Quote verbatim the span of lines that begins the listing below and closes with the line containing "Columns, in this".
═══ DATASET SECTION
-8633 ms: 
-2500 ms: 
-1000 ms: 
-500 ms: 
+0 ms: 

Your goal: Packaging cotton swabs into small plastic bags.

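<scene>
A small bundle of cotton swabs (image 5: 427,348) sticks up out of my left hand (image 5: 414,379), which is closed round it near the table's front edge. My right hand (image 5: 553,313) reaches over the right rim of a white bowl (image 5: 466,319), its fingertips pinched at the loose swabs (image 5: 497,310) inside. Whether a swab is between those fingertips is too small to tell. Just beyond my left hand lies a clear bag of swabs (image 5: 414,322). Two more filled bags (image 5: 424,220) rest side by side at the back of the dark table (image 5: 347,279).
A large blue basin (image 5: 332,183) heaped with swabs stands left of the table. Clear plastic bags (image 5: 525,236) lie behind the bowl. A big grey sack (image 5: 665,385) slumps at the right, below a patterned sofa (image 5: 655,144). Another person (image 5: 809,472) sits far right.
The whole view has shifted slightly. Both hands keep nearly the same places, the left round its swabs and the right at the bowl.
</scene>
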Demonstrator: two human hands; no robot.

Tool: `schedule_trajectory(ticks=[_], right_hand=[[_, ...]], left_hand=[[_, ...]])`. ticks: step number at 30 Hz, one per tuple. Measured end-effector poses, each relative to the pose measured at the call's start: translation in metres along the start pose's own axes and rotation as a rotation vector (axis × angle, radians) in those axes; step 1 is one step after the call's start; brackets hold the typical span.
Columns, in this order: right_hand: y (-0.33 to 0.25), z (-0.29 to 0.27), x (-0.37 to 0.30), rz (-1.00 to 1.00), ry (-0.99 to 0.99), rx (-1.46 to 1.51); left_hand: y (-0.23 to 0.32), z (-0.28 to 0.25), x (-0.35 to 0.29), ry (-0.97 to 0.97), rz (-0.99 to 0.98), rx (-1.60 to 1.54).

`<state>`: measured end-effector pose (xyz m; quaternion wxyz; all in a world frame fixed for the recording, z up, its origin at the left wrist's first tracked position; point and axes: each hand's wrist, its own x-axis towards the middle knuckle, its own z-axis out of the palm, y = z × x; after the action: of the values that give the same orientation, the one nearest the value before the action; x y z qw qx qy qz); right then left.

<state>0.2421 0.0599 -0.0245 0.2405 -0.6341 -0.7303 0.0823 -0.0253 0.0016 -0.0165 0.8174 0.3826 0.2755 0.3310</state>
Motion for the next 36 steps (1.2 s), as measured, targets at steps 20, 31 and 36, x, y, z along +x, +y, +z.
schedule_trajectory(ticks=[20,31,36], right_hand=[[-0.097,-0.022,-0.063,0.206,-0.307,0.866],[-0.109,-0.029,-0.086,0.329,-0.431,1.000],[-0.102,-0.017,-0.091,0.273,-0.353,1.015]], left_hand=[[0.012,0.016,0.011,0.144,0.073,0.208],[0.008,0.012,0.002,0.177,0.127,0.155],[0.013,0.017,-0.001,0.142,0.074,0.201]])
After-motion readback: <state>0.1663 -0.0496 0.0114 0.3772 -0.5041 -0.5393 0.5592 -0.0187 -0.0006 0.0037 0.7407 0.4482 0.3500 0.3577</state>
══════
• REPLY
-8633 ms: 
-2500 ms: 
-1000 ms: 
-500 ms: 
+0 ms: 

Your goal: Packaging cotton swabs into small plastic bags.

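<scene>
A small bundle of cotton swabs (image 5: 427,348) sticks up out of my left hand (image 5: 414,379), which is closed round it near the table's front edge. My right hand (image 5: 553,313) reaches over the right rim of a white bowl (image 5: 466,319), its fingertips pinched at the loose swabs (image 5: 497,310) inside. Whether a swab is between those fingertips is too small to tell. Just beyond my left hand lies a clear bag of swabs (image 5: 414,322). Two more filled bags (image 5: 424,220) rest side by side at the back of the dark table (image 5: 347,279).
A large blue basin (image 5: 332,183) heaped with swabs stands left of the table. Clear plastic bags (image 5: 525,236) lie behind the bowl. A big grey sack (image 5: 665,385) slumps at the right, below a patterned sofa (image 5: 655,144). Another person (image 5: 809,472) sits far right.
The whole view has shifted slightly. Both hands keep nearly the same places, the left round its swabs and the right at the bowl.
</scene>
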Demonstrator: two human hands; no robot.

Tool: `schedule_trajectory(ticks=[_], right_hand=[[_, ...]], left_hand=[[_, ...]])`. ticks: step number at 30 Hz, one per tuple. Measured end-effector poses, each relative to the pose measured at the call's start: translation in metres along the start pose's own axes and rotation as a rotation vector (axis × angle, radians) in those axes; step 1 is one step after the call's start; brackets hold the typical span.
Columns, in this order: right_hand: y (-0.33 to 0.25), z (-0.29 to 0.27), x (-0.37 to 0.30), rz (-1.00 to 1.00), ry (-0.99 to 0.99), rx (-1.46 to 1.51); left_hand: y (-0.23 to 0.32), z (-0.28 to 0.25), x (-0.35 to 0.29), ry (-0.97 to 0.97), rz (-0.99 to 0.98), rx (-1.60 to 1.54).

The response to this exercise is done.